Collected data

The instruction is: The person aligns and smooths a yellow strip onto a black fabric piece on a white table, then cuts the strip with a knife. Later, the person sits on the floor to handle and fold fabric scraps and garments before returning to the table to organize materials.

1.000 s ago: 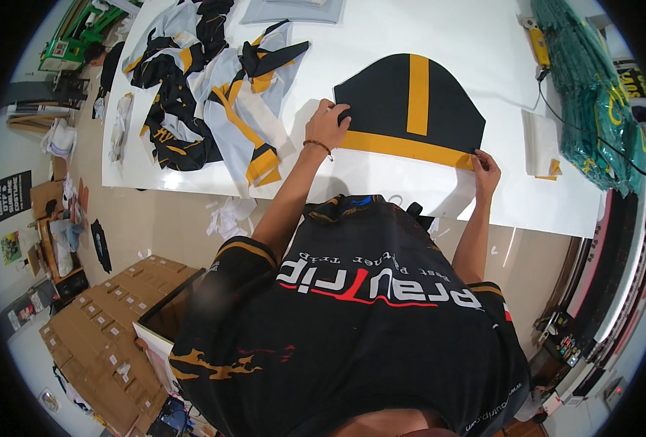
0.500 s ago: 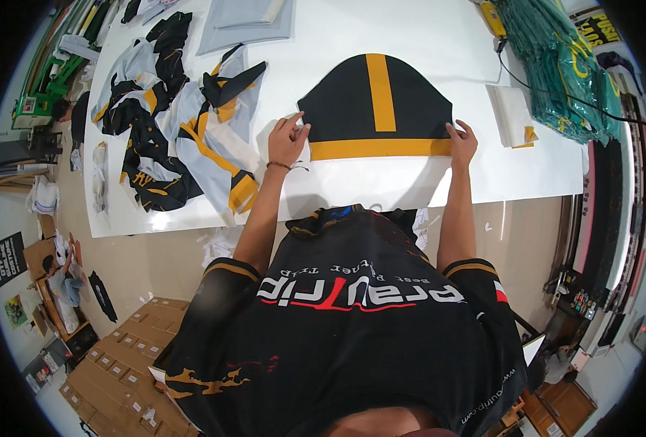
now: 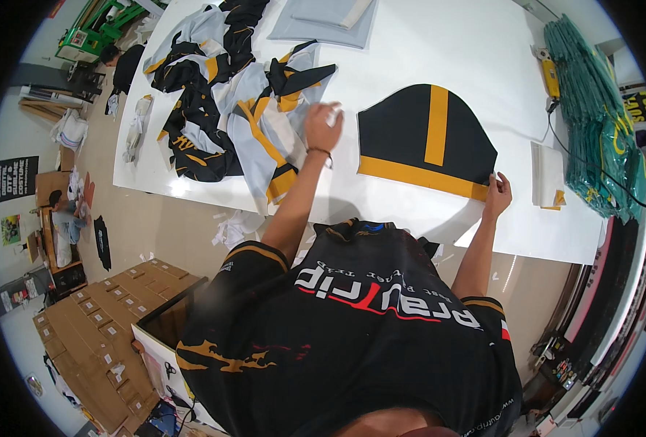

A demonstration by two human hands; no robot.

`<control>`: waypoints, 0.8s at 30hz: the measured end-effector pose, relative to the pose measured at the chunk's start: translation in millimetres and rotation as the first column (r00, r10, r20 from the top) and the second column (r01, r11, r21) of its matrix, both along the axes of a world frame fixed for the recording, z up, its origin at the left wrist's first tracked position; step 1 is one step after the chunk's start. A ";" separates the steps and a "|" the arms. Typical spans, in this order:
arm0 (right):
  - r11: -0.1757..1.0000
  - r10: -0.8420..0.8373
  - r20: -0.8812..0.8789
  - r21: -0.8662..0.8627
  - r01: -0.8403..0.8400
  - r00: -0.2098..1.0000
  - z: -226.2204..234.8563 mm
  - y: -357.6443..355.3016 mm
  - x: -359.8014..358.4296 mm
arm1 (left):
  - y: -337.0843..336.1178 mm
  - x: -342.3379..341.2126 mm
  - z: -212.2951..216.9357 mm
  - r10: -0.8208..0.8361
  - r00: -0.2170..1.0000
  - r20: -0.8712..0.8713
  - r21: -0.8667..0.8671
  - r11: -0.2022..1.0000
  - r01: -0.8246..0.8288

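In the head view, read as a clock face with twelve at the top, a black cloth piece (image 3: 395, 135) lies flat on the white table (image 3: 417, 54) toward two o'clock. Its curved edge is toward its own twelve. A mustard band (image 3: 417, 175) runs along its lower edge, and a mustard stripe (image 3: 437, 124) comes down from the top of the curve, stopping short of the band.

The left hand (image 3: 323, 130) is at twelve o'clock, off the cloth piece's nine o'clock side and apart from it. Its fingers are loosely spread and bent, with nothing seen in them. A dark bracelet (image 3: 319, 151) circles that wrist. The right hand (image 3: 499, 194) is at three o'clock, at the piece's lower corner toward its four. Its thumb and fingers are close together and touch the cloth there; whether they pinch it, I cannot tell.

Near the left hand, toward eleven o'clock, is a loose heap of black, grey and mustard clothes (image 3: 261, 116). Folded grey cloth (image 3: 319, 28) lies at twelve, by the top edge. Near three, beyond the right hand, is a pale folded sheet (image 3: 546, 175); toward two are a yellow tool (image 3: 550, 76) and green plastic bags (image 3: 592, 109). Brown boxes (image 3: 104, 328) stand at eight.
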State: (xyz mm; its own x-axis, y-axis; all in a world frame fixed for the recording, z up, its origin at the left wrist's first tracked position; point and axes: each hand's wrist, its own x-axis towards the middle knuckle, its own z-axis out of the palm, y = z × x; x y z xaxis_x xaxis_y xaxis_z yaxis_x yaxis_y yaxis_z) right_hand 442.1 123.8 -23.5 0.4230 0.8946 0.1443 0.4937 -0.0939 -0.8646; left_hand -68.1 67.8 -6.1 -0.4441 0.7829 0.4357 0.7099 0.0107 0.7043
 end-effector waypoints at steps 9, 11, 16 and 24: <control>0.999 -0.032 -0.007 0.001 0.032 0.999 -2.8 2.9 6.2 | 35.4 -87.0 20.7 0.344 0.787 -0.512 -0.336 0.763 -0.553; 0.999 -0.018 -0.013 0.030 0.019 1.000 -8.0 -0.3 9.2 | 37.7 -103.0 23.9 0.279 0.883 -0.378 -0.420 0.798 -0.432; 1.000 -0.009 -0.139 -0.019 0.007 0.990 -11.0 -2.8 10.1 | 32.4 -111.5 61.2 0.245 0.954 0.173 -0.210 0.955 -0.207; 0.965 -0.086 -0.432 0.188 0.183 0.898 33.8 -5.1 -24.6 | 9.1 -52.2 206.6 -0.192 0.819 0.541 0.241 0.968 0.068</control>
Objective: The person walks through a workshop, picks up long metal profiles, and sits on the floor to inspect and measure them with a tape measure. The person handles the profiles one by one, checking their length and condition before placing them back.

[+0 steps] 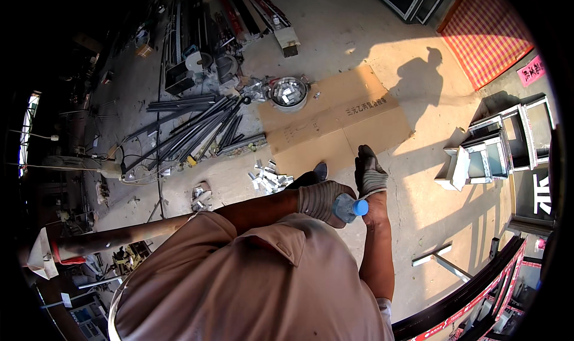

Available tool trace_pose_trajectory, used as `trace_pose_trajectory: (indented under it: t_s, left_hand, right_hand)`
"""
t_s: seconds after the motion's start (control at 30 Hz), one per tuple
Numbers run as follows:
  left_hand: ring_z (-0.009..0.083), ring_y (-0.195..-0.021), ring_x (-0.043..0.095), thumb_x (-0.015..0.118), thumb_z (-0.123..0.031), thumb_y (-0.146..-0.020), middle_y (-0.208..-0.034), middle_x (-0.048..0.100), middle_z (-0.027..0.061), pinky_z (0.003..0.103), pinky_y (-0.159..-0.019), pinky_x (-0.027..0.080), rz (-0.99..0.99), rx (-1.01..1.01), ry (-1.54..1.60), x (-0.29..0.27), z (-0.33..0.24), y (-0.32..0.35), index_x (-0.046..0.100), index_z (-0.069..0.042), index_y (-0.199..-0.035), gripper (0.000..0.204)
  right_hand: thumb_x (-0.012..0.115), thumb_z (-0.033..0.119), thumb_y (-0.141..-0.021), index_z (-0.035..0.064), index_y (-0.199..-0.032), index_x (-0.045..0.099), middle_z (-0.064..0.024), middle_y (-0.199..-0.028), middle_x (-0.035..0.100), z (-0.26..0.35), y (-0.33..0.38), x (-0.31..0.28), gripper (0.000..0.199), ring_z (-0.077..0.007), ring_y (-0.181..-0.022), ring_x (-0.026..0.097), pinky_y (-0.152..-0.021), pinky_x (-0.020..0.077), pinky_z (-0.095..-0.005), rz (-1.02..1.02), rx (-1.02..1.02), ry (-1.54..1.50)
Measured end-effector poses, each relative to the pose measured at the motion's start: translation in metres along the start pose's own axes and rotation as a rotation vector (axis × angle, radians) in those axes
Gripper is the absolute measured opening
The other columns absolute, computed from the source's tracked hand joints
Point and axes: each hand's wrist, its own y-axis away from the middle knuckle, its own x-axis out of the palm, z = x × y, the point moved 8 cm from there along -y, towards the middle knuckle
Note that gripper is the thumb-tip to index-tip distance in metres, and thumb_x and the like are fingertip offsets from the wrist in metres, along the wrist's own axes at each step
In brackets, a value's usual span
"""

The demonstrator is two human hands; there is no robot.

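Observation:
A clear plastic bottle with a blue cap point(360, 207) is in my left hand point(321, 201), which wears a striped grey glove and wraps round the bottle in front of my chest. The cap end points to the right, toward my right wrist. My right hand point(372, 174), in a matching striped glove with dark fingers, is stretched out just beyond the bottle. Its fingers extend forward and seem to hold nothing. Whether the right wrist touches the cap, I cannot tell. The toe of a shoe point(321, 171) shows beneath my hands.
A flattened cardboard sheet point(341, 122) lies ahead on the floor. Near it stand a round tub point(289, 94) of metal pieces and a pile of metal pieces point(270, 178). Dark metal bars point(203, 122) spread at left. Window frames point(499, 143) and a T-shaped bar point(442, 260) are at right.

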Motion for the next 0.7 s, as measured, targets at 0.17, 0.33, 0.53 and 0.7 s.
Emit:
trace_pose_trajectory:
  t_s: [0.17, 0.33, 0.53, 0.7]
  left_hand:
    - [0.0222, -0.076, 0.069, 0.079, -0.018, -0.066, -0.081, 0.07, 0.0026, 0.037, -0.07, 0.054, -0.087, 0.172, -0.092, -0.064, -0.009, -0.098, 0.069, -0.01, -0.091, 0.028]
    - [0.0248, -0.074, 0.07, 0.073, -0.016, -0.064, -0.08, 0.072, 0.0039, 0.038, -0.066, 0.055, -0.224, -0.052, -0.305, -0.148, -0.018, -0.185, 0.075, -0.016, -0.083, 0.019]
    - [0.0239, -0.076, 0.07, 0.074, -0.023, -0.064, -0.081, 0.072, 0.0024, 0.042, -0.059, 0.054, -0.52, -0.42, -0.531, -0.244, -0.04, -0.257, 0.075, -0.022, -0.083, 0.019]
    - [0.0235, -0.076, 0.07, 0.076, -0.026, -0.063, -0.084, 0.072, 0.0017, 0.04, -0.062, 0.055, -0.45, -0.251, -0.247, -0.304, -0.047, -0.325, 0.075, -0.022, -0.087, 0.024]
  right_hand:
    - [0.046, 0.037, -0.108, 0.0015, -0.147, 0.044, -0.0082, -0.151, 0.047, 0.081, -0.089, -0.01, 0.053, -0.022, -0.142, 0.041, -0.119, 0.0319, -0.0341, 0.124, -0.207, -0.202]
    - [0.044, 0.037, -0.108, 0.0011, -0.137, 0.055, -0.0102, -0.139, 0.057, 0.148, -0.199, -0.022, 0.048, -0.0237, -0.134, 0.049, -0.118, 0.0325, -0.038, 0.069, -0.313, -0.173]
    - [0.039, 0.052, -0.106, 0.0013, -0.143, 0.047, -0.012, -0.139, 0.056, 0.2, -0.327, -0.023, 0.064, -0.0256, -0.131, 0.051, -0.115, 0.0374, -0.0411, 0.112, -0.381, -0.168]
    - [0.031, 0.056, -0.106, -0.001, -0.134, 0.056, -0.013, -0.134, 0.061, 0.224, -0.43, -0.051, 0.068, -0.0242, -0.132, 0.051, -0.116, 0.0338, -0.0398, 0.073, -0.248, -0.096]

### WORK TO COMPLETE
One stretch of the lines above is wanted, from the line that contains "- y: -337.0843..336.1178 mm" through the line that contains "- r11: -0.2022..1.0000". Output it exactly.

### EXPECTED OUTPUT
  - y: -337.0843..336.1178 mm
  - x: -342.3379..341.2126 mm
  - z: -212.2951..216.9357 mm
  - r10: -0.8208..0.8361
  - r00: -0.2170..1.0000
  - r20: -0.8712..0.8713
  - r21: -0.8667..0.8671
  - r11: -0.2022..1.0000

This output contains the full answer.